— WHAT YOU HAVE TO DO —
Print nothing except the lines of the listing below from the line with "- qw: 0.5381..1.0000" to the line with "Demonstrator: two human", each exactly as written, both ends included.

— DATASET SECTION —
==================================================
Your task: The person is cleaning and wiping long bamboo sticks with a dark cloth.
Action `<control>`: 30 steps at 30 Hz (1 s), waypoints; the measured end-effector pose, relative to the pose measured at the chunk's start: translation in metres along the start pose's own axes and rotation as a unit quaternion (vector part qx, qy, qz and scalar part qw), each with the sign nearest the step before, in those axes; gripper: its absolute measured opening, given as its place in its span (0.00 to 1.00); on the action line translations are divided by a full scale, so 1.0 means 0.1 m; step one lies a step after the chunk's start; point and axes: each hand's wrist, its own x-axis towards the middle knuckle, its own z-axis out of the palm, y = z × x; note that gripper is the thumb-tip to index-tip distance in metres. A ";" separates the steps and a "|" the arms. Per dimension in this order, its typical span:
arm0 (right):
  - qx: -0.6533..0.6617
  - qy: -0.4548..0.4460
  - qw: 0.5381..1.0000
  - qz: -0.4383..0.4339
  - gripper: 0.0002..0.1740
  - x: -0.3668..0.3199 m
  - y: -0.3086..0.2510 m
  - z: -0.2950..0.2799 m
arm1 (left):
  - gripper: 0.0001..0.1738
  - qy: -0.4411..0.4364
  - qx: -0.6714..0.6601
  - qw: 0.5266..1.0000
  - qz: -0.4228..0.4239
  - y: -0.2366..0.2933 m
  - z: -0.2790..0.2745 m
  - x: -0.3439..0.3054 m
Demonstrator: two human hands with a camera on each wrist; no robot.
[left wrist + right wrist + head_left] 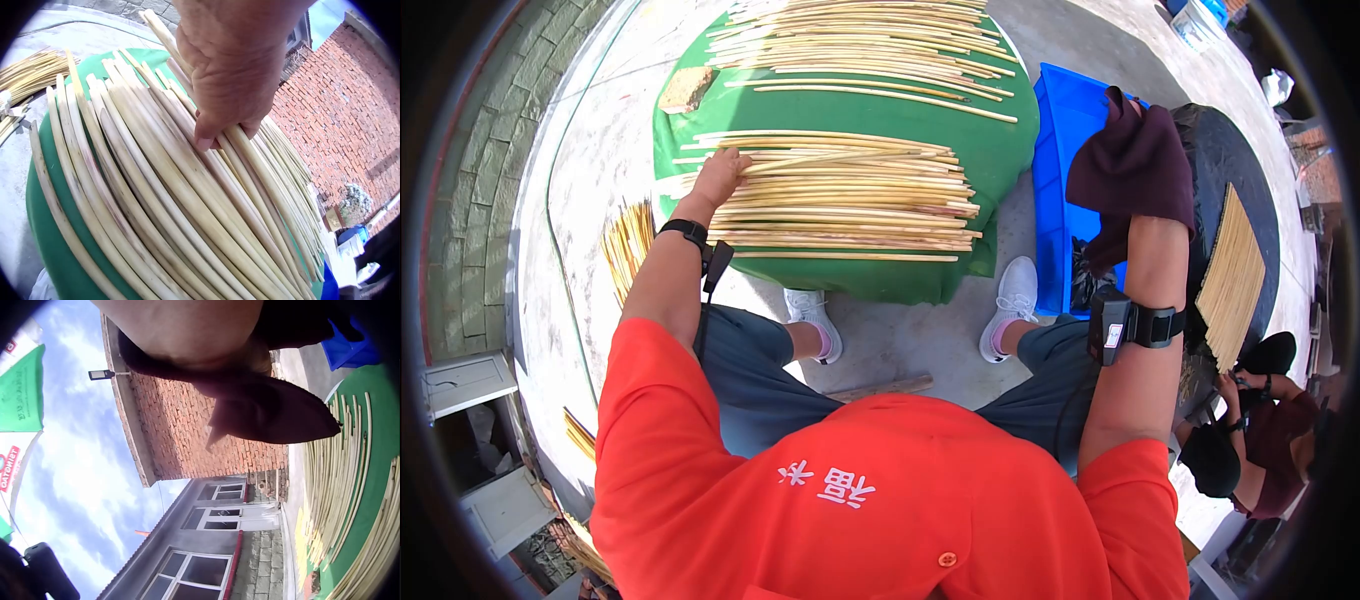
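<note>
My left hand pinches a pale peeled stalk between thumb and fingers, at the left end of a row of similar stalks. That stalk lies slightly askew over the others in the head view. The row rests on a green cloth. Off to the right, my right hand holds a dark maroon cloth, which drapes over it and hides most of its fingers. The maroon cloth hangs over a blue crate in the head view.
A second row of stalks lies farther back, with a brick piece at its left. A stalk bundle stands left of the green cloth. At right are a slatted mat and another person's arm.
</note>
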 end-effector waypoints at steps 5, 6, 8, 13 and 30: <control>-0.105 0.028 0.990 -0.093 0.07 -0.02 0.00 0.00 | 0.20 0.007 0.057 0.998 -0.033 0.11 0.02 -0.02; -0.081 -0.013 0.993 -0.085 0.07 -0.02 -0.05 -0.08 | 0.20 0.013 0.067 0.997 -0.029 0.12 0.05 -0.02; -0.057 -0.051 0.994 -0.075 0.07 -0.03 -0.07 -0.10 | 0.18 0.011 0.074 0.997 -0.021 0.14 0.09 -0.01; 0.069 -0.050 0.996 -0.027 0.10 -0.01 -0.07 -0.04 | 0.14 -0.035 0.121 0.992 -0.008 0.30 0.05 0.08; 0.121 -0.026 0.992 0.030 0.16 -0.10 -0.24 -0.30 | 0.18 -0.039 0.177 0.983 0.037 0.59 -0.02 0.19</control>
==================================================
— TASK OUTPUT —
  - qw: 0.5381..1.0000
  - qz: -0.4383..0.4339
  - gripper: 0.0002..0.1740
  - x: -0.3668..0.3199 m
  - y: -0.3086..0.2510 m
  - z: -0.2950..0.2799 m
arm1 (left):
  - gripper: 0.0001..0.1738
  - qy: -0.4411..0.4364
  - qx: -0.6714..0.6601
  - qw: 0.5266..1.0000
  - qz: -0.4228..0.4239
  - y: -0.2366..0.2933 m
  - z: -0.2790..0.2745 m
  - x: -0.3439..0.3054 m
Demonstrator: two human hands with a camera on each wrist; no robot.

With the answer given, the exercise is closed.